NEW/OLD: Bait + Enys Men
NEW/OLD is what I call pieces where I talk about older films (2025 back to whenever) that I've seen for the first time. Now you know.
On the next episode of Linoleum Knife, Alonso and I will be talking about Rose of Nevada, the latest film from director Mark Jenkin. I won't be writing about that film here. I want to tell you, instead, that Jenkin's two earlier films, Bait, and Enys Men, are available to be seen and that you should do as I have done and sit still with them.
Bait is a black-and-white drama about a fishing village in Cornwall and the disruption of its low key existence by outside forces. Rich people buy up inexpensive homes as vacation dwellings. Tourism takes over the small, isolated location. Capital forces everyone to bend to its will. At the center of the story are two brothers (Edward Rowe, Giles King) torn in opposite directions. Rage builds, and with it human danger that burns and envelops everyone.
Enys Men, set in 1973 and in attention-grabbing saturated color – recalling era-specific films like Unman, Wittering and Zigo and The Wicker Man – is about a kind of internal horror amplified by the natural world and local folk legends. A botanist (Mary Woodvine) studies endangered flowers, only to find that her relationship to them has become symbiotic. She reads A Blueprint for Survival at night, and by day observes the plants, writing "no change" over and over as the days pass. Maybe it's a wish?
Some lichen makes an appearance. Those flowers change. And then so does the botanist. She's alone on the island, but her solitude is punctured by intruders that trouble her days and nights.

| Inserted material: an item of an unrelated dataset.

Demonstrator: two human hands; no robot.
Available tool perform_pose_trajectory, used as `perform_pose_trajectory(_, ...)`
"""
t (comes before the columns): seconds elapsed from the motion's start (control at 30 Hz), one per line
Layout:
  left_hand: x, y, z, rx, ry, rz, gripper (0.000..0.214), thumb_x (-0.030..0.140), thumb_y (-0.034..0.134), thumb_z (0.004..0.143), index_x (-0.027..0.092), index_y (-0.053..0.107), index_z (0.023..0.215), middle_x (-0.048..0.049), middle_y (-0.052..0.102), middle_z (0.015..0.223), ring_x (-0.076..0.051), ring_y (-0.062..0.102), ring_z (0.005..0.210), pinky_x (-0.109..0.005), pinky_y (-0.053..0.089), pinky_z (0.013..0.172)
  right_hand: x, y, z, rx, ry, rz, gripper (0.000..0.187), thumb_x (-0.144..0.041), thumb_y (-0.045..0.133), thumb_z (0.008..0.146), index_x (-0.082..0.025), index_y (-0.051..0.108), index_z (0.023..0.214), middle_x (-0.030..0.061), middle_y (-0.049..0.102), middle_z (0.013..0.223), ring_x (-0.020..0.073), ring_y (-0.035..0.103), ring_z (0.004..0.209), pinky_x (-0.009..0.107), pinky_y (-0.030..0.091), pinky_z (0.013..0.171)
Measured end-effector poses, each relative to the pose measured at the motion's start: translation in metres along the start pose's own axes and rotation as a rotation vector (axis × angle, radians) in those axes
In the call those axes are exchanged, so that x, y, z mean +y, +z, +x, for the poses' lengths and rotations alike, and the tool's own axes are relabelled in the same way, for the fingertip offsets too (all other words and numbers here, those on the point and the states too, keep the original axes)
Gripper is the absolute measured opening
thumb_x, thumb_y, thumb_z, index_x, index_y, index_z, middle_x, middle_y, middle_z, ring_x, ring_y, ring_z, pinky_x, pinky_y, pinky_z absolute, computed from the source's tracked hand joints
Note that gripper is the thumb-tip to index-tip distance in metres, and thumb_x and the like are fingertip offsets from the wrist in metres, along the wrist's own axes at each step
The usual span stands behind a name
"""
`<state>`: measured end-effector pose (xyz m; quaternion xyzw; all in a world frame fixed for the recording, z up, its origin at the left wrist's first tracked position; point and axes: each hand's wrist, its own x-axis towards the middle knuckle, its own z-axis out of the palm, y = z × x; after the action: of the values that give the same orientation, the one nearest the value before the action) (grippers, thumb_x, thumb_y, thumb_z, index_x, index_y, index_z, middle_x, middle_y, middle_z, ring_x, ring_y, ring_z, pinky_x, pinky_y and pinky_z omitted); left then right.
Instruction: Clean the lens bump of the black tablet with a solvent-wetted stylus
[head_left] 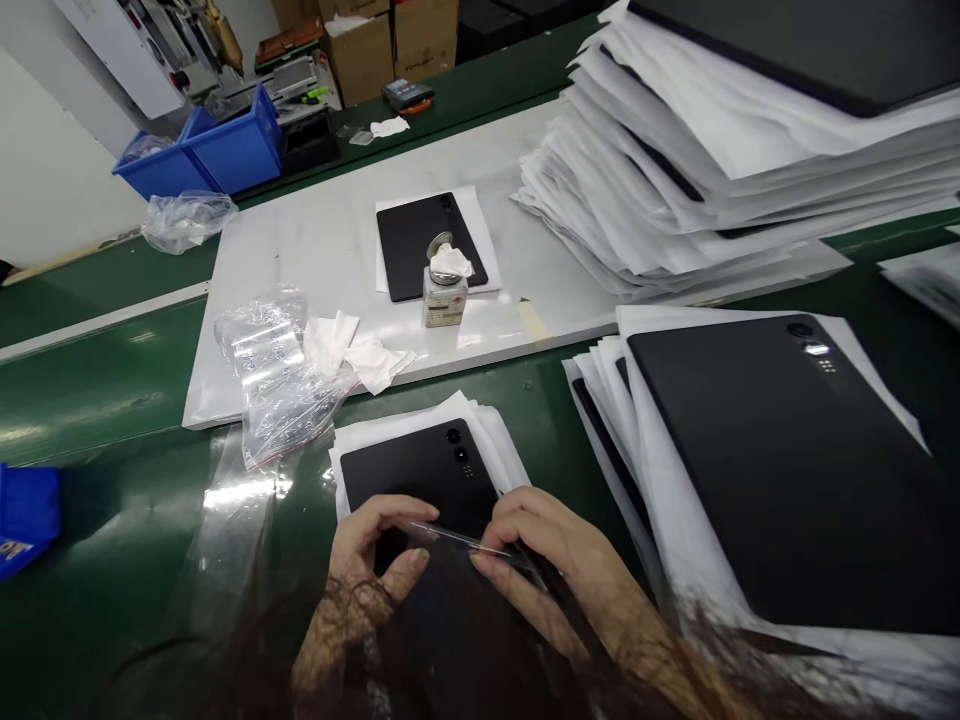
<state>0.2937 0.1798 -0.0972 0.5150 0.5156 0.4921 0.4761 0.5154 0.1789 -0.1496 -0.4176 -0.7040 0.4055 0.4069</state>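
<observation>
One thin clear film [459, 537] – right hand [559, 540] pinching one end, left hand [367, 550] curled by the other, grip unclear; one flat black tablet [401, 463] below – two round lenses [454, 437].

At six o'clock, the clear film [457, 538] looks like thin, glossy plastic, while the black panel [397, 470] is smooth and matt. Crinkled, shiny plastic makes the bag [277, 370] at nine. The bins [232, 155] at ten appear smooth plastic, the boxes [425, 40] at eleven dull cardboard, the sheets [645, 190] at two matt paper. The green tabletop [112, 380] gleams.
</observation>
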Motion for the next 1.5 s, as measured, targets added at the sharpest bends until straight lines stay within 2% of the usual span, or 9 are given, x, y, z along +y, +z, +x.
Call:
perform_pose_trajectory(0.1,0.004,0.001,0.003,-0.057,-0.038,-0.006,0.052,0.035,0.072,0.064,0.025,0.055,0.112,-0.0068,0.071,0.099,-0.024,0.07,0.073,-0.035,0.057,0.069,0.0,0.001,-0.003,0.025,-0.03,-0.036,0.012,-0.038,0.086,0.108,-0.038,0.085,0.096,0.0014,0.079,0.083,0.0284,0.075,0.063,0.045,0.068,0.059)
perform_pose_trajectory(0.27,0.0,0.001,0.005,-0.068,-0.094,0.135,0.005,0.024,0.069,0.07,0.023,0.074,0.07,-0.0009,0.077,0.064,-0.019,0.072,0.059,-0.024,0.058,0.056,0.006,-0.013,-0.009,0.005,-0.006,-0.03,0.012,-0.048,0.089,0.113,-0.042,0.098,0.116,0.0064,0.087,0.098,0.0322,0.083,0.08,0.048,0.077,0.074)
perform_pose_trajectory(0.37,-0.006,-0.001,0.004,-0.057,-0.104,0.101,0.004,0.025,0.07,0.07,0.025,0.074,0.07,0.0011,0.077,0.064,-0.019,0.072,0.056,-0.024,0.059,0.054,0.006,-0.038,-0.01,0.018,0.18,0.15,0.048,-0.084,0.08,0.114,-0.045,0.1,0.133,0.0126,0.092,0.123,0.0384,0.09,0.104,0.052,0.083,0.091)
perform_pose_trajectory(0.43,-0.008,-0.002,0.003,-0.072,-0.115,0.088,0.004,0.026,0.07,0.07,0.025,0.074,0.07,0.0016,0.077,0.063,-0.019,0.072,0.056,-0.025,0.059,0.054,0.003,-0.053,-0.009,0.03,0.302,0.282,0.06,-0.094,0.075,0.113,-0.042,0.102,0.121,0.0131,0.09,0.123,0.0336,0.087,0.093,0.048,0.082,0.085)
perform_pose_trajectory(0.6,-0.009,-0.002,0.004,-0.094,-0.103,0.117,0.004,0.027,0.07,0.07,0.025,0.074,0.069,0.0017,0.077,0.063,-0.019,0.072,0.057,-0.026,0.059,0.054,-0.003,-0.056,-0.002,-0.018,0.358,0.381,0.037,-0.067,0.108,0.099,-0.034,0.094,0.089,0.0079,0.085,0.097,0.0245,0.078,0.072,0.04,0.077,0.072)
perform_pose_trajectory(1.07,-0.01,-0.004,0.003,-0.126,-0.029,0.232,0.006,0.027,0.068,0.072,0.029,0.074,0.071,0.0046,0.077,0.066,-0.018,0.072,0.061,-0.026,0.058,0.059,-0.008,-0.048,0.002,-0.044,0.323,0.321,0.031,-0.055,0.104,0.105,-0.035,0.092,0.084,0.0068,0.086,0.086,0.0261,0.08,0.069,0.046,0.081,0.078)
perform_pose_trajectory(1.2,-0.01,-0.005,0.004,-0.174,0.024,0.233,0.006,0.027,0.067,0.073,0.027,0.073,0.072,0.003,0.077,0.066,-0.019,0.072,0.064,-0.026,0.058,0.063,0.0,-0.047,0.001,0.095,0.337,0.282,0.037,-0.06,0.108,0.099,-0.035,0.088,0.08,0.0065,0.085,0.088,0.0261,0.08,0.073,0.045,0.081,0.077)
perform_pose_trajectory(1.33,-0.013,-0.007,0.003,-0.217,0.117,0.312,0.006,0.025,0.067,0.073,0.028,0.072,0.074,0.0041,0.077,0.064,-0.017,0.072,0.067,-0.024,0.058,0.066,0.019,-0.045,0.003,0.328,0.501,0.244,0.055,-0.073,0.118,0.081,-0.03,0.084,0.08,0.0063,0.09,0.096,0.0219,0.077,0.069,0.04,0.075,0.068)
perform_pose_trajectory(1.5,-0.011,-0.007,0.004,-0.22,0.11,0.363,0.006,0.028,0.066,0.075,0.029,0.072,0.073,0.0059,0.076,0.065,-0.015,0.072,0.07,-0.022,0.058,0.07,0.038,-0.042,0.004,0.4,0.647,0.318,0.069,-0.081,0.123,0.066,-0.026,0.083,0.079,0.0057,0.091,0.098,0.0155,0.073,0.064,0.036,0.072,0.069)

Are they real?
Both films explore the haunting of the present by the past, and they push you deeper into their traps, their formal and narrative elements intersecting so thoroughly that one seems impossible without the other. Jenkin's process – he writes, directs, edits, and designs the sound – is, in fact, married to the past: both films were shot on a hand-cranked, 16mm non-sound camera, the dialogue and all other important noises added after.
His compositions are meticulous and elegant, demand your direct attention, and look like they were made with scraps of film he found on the sidewalk. They're stunning, uniquely his, and if they were digital it would all feel like a mistake.
Rose of Nevada, though not a sequel, or meant to be viewed in any sort of chronological order, is also about fishermen, ghosts, and deep, deep trouble. Made in similar fashion, it echoes the two that came before. In Jenkin's world, cozy seaside life is no longer immune to interruption. The steady order becomes chaotic and fishing boats disappear, homes are stolen or crumble, scars from the past get reopened and life starts to disintegrate, turning unrecognizable. You'll feel like you might need your own survival manual.